EFFICIENT INTERPRETATION
------------------------

What are the costs in the standard stack-based interpreter?

- Dispatch: getting control to the code corresponding to the next instruction.
- Argument access: getting the values of the instruction parameters and arguments.
- Actually performing the function. (Note: interpretation is a better win when this is slow!)

ARGUMENT ACCESS COSTS

Consider cost of stack element accesses: loads/stores to memory and sp adjustment.

In standard stack implementation:
  
 ICONST_0:
   C code:
      *(++sp) = (u4) 0;
      
   machine code (sp in r9):
      add r9,4,r9
      mov 0,r5
      st r5,[r9]


 ISTORE_0:
   C code:
      locals[0] = *(sp--);
      
   machine code (sp in r9, locals in r10):
      ld [r9],r5
      sub r9,4,r9
      st r5,[r10]

 IADD:					
   C code:
	int32 v2 = (int32) (*(sp--));
	int32 v1 = (int32) (*sp);
	*sp = (u4) (v1+v2);
     
   machine code (assuming sp in r9)
        ld [r9],r5
	sub r9,4,r9
        ld [r9],r6
        add r5,r6,r5
	st r5,[r9]
   
 Assumptions: 
   - Assume a register-rich target architecture, like a Sparc.
   - We've moved sp out of a global into a local variable (hence, into a register, we hope!)     

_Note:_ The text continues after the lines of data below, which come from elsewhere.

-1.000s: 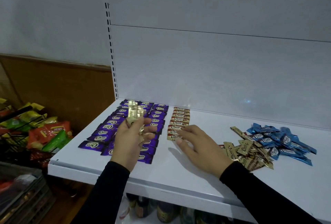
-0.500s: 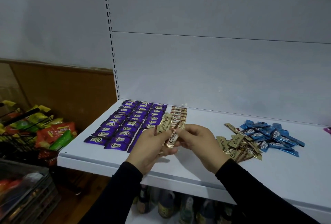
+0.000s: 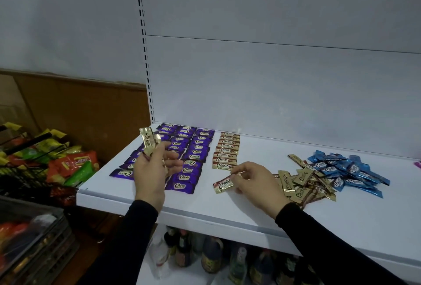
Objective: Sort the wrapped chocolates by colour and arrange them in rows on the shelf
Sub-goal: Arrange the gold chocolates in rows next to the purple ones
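Fingers of left hand (image 3: 149, 172) grip spare gold chocolates (image 3: 149, 142); right hand (image 3: 255, 182) pinches 1 gold chocolate (image 3: 224, 185) on shelf (image 3: 205, 207).

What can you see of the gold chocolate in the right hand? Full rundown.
The gold chocolate is a small flat oblong in shiny gold foil-like wrapping with a brown band and white "Choco" lettering, face up. It lies slightly tilted, low over the white shelf, just in front of the near end of the gold row; contact with the shelf cannot be told. The right hand pinches its right end between fingertips. Nothing else touches it.
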The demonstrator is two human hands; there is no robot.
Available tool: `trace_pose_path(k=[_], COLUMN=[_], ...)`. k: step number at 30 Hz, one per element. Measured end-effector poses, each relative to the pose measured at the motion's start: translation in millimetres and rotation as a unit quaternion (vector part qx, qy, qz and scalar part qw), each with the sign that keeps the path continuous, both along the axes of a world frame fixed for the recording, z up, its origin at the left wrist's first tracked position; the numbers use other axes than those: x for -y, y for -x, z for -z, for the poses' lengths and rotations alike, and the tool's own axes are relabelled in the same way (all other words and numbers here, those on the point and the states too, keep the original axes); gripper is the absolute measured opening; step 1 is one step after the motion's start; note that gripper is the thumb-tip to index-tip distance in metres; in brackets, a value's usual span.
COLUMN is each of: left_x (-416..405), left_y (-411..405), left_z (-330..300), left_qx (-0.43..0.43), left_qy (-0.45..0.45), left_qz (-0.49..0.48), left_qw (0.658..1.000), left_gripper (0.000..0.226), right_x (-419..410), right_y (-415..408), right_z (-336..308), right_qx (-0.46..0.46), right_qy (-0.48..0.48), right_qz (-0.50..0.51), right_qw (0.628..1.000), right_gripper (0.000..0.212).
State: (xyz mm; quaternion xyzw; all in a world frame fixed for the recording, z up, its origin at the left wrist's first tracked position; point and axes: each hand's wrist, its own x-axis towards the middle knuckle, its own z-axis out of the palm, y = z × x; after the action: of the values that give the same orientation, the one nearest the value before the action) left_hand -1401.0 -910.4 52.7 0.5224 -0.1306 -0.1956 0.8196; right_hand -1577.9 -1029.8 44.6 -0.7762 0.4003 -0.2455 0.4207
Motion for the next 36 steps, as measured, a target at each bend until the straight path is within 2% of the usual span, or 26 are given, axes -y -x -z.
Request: trace_pose_path(k=[2, 4, 5, 7, 9, 11, 13, 15, 20, 25, 36], left_x=[0.7, 3.4, 4.6, 6.7, 7.9, 8.9, 9.9, 10.1, 8.3, 9.1, 9.2], left_y=[-3.5, -4.9, -4.9, -5.0, -5.2, -5.6, -5.4, -3.6, -2.5, -3.7, -6.9], left_z=[0.0, -0.2, 0.0, 1.0, 3.5, 5.6, 7.5, 8.7, 10.3, 11.7, 15.2], left_qx=[0.007, 0.005, 0.003, 0.004, 0.005, 0.006, 0.01, 0.015, 0.012, 0.009, 0.001], left_qy=[0.003, 0.006, 0.007, 0.008, 0.009, 0.011, 0.015, 0.019, 0.027, 0.026, 0.023], left_qz=[-0.009, -0.011, -0.011, -0.009, -0.01, -0.014, -0.016, -0.015, -0.017, -0.014, 0.001], left_qw=[1.0, 1.0, 1.0, 1.0, 1.0, 1.0, 1.0, 1.0, 0.999, 1.0, 1.0], left_gripper=[0.017, 0.017, 0.017, 0.018, 0.019, 0.019, 0.019, 0.019, 0.02, 0.02, 0.024], right_x=[0.5, 1.4, 1.7, 2.2, 1.9, 0.9, 0.7, 1.8, 3.5, 3.3, 7.7], right_y=[-3.3, -6.0, -5.6, -0.7, 7.3, 11.8, 11.8, 8.6, -4.1, -13.5, -18.7], right_z=[0.1, 1.1, 0.7, -1.0, -0.6, 1.9, 6.8, 11.4, 17.1, 17.7, 18.0], right_qx=[-0.097, -0.17, -0.191, -0.171, -0.138, -0.164, -0.197, -0.201, -0.23, -0.238, -0.238], right_qy=[0.109, 0.197, 0.233, 0.276, 0.306, 0.334, 0.331, 0.328, 0.326, 0.323, 0.326], right_qz=[-0.002, 0.005, 0.012, -0.005, -0.103, -0.217, -0.27, -0.266, -0.244, -0.218, -0.207], right_qw=[0.989, 0.966, 0.954, 0.946, 0.936, 0.903, 0.882, 0.884, 0.884, 0.89, 0.891], right_gripper=[0.009, 0.024, 0.029, 0.033, 0.036, 0.042, 0.046, 0.055, 0.093, 0.085, 0.085])
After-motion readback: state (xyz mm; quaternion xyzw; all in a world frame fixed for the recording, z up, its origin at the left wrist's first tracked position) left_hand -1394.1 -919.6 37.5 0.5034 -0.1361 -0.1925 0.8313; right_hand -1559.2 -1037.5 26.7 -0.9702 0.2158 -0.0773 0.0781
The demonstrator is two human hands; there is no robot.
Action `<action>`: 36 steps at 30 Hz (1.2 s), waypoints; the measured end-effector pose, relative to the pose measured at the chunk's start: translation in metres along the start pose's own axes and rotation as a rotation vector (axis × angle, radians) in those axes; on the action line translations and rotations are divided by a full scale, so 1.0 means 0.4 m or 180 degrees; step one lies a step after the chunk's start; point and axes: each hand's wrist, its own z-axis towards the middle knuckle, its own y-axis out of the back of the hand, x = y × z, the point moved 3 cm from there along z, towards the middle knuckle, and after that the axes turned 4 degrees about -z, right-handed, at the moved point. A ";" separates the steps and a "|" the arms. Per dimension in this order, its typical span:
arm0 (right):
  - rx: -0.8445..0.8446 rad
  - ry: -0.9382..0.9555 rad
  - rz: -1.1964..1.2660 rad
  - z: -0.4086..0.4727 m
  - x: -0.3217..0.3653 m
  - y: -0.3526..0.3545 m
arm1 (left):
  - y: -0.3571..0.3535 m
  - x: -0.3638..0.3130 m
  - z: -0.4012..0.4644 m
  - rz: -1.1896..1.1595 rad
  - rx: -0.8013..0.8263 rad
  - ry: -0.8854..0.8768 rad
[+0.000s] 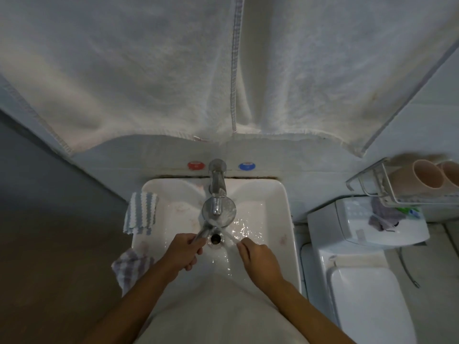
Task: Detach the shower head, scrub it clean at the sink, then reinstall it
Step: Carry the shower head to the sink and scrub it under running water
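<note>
Both forearms reach out from the bottom of the view over the white sink [275, 194]. Her or his left hand [185, 250] is wrapped round the chrome handle of the shower head [218, 209], whose round face sits up under the tap [218, 181], just above the drain [215, 239]. Across from it, the right hand [258, 256] pinches the end of a thin pale tool, probably a toothbrush [229, 235], though it is blurred and I cannot be sure; its far end reaches toward the lower edge of the face. Water glistens in the basin to the right of the drain.

This looks like the scrubbing step, with the head already off its mount and the refitting not yet done. To do it well, I would say keep the left grip firm on the wet handle, since chrome will slip, and tilt the face toward the brush so the nozzles can be seen. Short strokes across the holes ought to lift scale better than long sweeps. Turning the head under the stream should rinse away what comes loose.

Two striped cloths [141, 214] hang over the sink's left rim, handy for wiping off afterwards.
</note>
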 end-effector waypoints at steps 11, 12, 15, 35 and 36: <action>-0.0262 -0.0235 0.0107 0.015 -0.016 0.003 | 0.009 0.038 -0.016 0.0028 0.0015 -0.0013; -0.0229 -0.0223 0.0125 0.016 -0.018 -0.001 | 0.007 0.041 -0.017 0.0021 0.0018 -0.0011; 0.0090 -0.0048 0.0154 0.003 -0.011 -0.022 | 0.008 0.047 -0.018 0.0025 0.0018 -0.0002; -0.0105 -0.0253 0.0071 0.023 -0.006 -0.008 | 0.029 0.109 -0.033 -0.0016 0.0015 -0.0108; -0.0164 -0.0342 0.0041 0.029 -0.008 -0.004 | 0.026 0.109 -0.034 0.0013 0.0041 -0.0121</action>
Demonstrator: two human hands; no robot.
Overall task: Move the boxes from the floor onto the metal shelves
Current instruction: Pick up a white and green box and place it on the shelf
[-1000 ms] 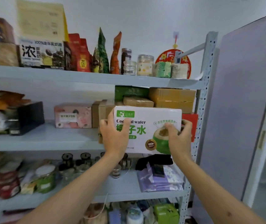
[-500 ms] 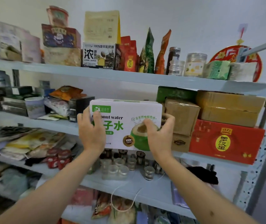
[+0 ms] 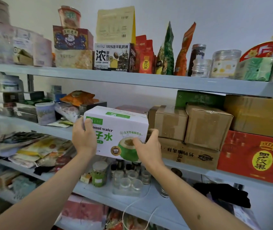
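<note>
Coconut water box (image 3: 115,131) at the middle shelf (image 3: 52,130) edge, beside a brown carton (image 3: 170,123), my left hand (image 3: 84,140) and right hand (image 3: 149,146) clamped on its ends; stiff card, likely heavy with drink, so I'd grip low corners.

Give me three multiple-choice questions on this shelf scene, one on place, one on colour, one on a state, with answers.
1. What stands directly right of the coconut water box?
A. brown cartons
B. glass jars
C. a cup

2. Which colour is the box at the far right of the same shelf?
A. blue
B. red
C. white

3. How is the coconut water box held?
A. left hand only
B. both hands
C. unheld

Answers: 1 A, the brown cartons adjoin it. 2 B, the red box. 3 B, left hand and right hand grip its ends.
</note>
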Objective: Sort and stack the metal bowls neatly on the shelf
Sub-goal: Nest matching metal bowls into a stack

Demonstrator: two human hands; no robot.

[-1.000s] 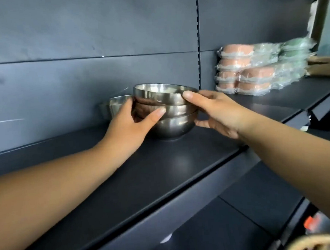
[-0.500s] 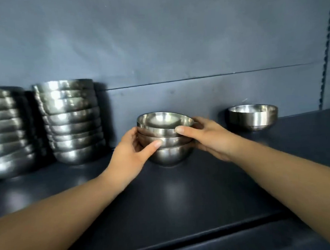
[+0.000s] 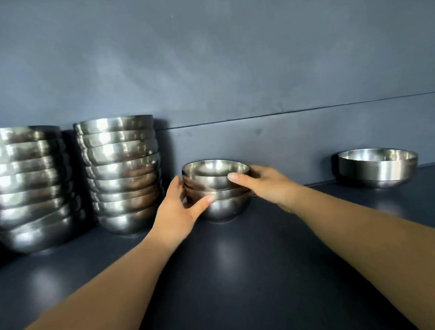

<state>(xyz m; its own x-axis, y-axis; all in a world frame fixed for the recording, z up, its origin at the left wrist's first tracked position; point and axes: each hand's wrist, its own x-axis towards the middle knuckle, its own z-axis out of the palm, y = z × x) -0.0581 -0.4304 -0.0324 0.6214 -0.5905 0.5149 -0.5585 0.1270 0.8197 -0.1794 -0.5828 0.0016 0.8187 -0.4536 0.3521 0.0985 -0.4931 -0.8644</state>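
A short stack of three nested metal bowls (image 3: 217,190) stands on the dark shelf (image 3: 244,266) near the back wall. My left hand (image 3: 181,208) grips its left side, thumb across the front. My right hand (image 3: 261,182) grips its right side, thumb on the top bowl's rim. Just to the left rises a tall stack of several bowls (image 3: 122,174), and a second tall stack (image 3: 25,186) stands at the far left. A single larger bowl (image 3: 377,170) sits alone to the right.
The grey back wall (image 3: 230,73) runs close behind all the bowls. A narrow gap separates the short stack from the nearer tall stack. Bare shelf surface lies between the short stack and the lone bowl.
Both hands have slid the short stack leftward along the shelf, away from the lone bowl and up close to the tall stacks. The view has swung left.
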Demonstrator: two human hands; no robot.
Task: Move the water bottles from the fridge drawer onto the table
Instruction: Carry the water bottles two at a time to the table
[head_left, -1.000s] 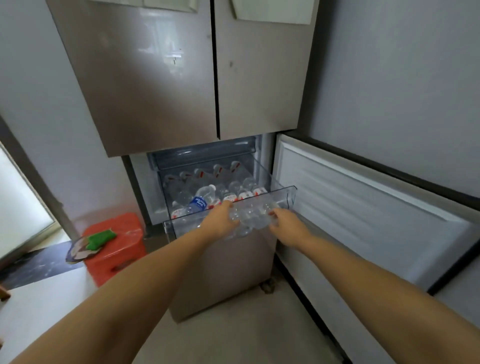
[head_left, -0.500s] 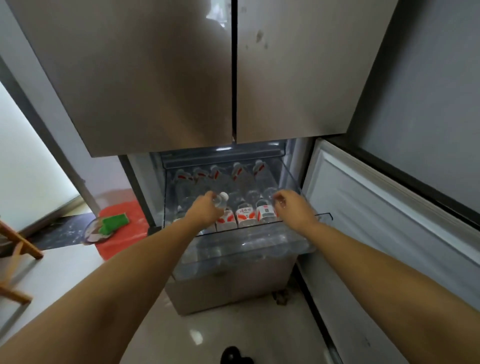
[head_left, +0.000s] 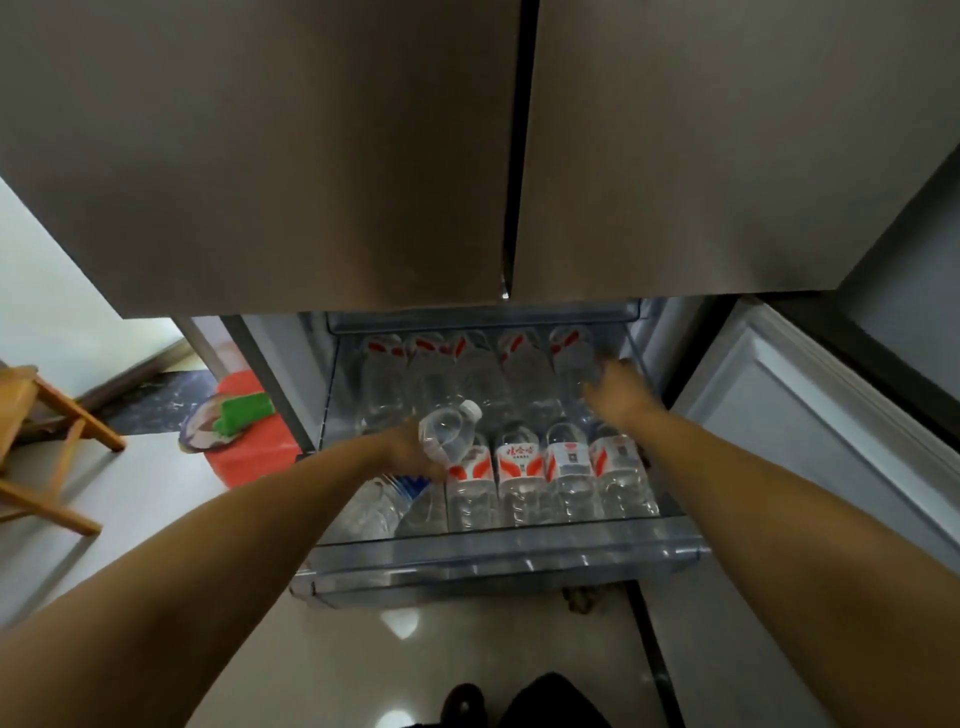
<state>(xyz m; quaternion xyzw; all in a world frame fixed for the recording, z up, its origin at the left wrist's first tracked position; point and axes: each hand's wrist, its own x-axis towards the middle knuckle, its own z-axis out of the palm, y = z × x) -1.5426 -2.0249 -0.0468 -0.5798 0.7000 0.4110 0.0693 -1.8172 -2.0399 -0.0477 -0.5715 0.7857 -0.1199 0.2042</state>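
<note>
Left hand (head_left: 410, 452) grips a water bottle (head_left: 447, 434) (cap up-right); right hand (head_left: 615, 392) reaches rearward, grip unclear.

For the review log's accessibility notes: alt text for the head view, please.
A person's left hand lifts a water bottle from an open fridge drawer full of bottles, while the right hand reaches to the back row.
</note>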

IDEA:  *cache* the top of the stack in a local (i.e.,register).  

	u4 tos;


 This is a win for IADD, a wash for the other instructions:


 ICONST_0:
  C code:
	*(++sp) = tos;
        tos = (u4) 0;

  machine code (tos in r1, sp in r9):
        add r9,r,r9
        st r1,[r9]
        mov 0,r1

 ISTORE_0:
  C code:
        locals[0] = tos;
        tos = *(sp--);  

  machine code (tos in r1, sp in r9, locals in r10):
	st r1,[r10]
	sub r9,4,r9
        ld [r9],,r1

 IADD:
  C code:
	int32 v2 = (int32) tos;
	int32 v1 = (int32) (*(sp--));
	tos = (u4) (v1+v2);
	
  machine code (assuming TOS in r1, sp in r9):
	
	ld [r9],r5
	sub r9,4,r9
	add r1,r5,r1
     

What about caching *two* elements (tos and atos)?

 IADD:
   C code:
	int32 v2 = (int32) tos;
        int32 v1 = (int32) atos; 
        tos = (u4) (v1+v2);
        atos = *(sp--);
	
   machine code (TOS in r1, ATOS in r2, sp in r9):
	add r1,r2,r1
        ld [r9],r2
        add r9,4,r9
       

 - No better. But if we allow code to end in a *different* state than it starts, 
   can do better for many instructions.   "Generalized stack caching" (Ertl)

 [see diagram s0,s1,s2   -- with the three ops.]

 - Can do dynamically, just by having three dispatch routines
   (switch on state as well as opcode).

 - Or *statically*: have three varieties of each opcode, and choose
   which one to use at compile time. Issue: what to do at join points.


Aside: Why Stack-based interpreters?

 - Despite some early attempts otherwise, hardware processors almost always use registers.
 - Each HW instruction is parameterized by its registers (from a small fixed set).
 - Why is this good? Easy to decode (in parallel).
 - Why not for software machines too?
   - Stack machines take arguments implicitly; less (serial) decoding overhead.
   - Software registers cannot easily be stored in hardware registers [no equivalent to stack caching];
      end up indexing an in-memory array.
 - On the other hand, register architectures require fewer instructions; hence less *dispatch*.
   - So maybe not a crazy idea (e.g Parrot for Perl).